Before the rally began, I sat down on the floor of the arena with two women—Roseanna, 50, and Amy, 48—who felt similarly. (Neither woman was comfortable providing her last name for this story.) Roseanna, who wore a red T-shirt, white shorts, and a MAGA hat adorned with multiple buttons, including one featuring the likeness of Hillary Clinton behind bars, had driven an hour and a half from Lexington, Kentucky. She defended Trump’s statements about Baltimore. “He didn’t say nothing about the color of somebody’s skin,” Roseanna said, yet it seemed like everyone was “wishing him toward ‘He’s a bigot.’
“I’m sick to death of it. I have 13 grandchildren—13,” she continued. “Four of them are biracial, black and white; another two of them are black and white; and another two of them are Singapore and white. You think I’m a racist? I go and I give them kids kisses like nobody’s business.”
When I asked Roseanna and Amy whether they would join in a “Send her back!” chant were it to take place that night, both women said no, but out of deference to Trump. “He apologized for that, so I think us as Trump supporters will respect him for that,” Roseanna said. She then shared her thoughts on the chant’s target, Representative Ilhan Omar of Minnesota, who came to America as a refugee from Somalia.
“Look, but she is gonna get—you know, I don’t want her stinkin’ Muslim crap in my country,” Roseanna said.
“Sharia law,” Amy chimed in. Her iridescent CoverGirl highlighter glinted under the stadium lights. “Sharia law.”

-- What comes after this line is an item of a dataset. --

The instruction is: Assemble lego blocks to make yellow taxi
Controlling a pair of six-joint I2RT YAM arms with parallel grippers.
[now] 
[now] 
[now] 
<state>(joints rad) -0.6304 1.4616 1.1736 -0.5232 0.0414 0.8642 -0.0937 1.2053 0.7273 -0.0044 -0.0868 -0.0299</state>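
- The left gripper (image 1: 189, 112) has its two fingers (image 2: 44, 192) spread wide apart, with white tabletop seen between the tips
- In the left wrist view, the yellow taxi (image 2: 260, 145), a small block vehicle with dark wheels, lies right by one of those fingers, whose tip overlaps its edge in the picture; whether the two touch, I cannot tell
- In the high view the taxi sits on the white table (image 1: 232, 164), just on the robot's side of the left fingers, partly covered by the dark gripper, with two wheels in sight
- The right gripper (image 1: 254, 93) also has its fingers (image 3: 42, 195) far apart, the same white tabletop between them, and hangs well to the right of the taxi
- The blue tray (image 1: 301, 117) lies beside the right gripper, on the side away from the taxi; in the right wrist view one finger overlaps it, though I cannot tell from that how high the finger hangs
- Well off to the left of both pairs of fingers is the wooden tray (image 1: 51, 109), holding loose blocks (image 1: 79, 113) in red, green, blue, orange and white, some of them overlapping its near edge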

“That’s not America,” Roseanna said. “She is a Muslim through and through …She wants that all here.” She wondered aloud whether Omar had come to the U.S. illegally. (There is no evidence this is true.)
Should Trump win, they will be justified in their racism. Should Trump lose, they will not accept it. They will want to do something about it.
And they will.
I am terrified of what may happen in 2020. I will vote, and I will continue to write, and I will continue to witness. But I would be lying if I said I didn't expect brutal, historic violence in the wake of a Trump loss.